> The data
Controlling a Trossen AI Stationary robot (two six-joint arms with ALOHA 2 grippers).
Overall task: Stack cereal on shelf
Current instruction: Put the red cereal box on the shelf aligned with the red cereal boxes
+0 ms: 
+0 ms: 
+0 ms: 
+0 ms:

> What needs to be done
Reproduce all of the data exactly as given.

> Output for this task
Controlling a Trossen AI Stationary robot (two six-joint arms with ALOHA 2 grippers).
Overall task: Stack cereal on shelf
Current instruction: Put the red cereal box on the shelf aligned with the red cereal boxes
+0 ms: 
+0 ms: 
+0 ms: 
+0 ms:

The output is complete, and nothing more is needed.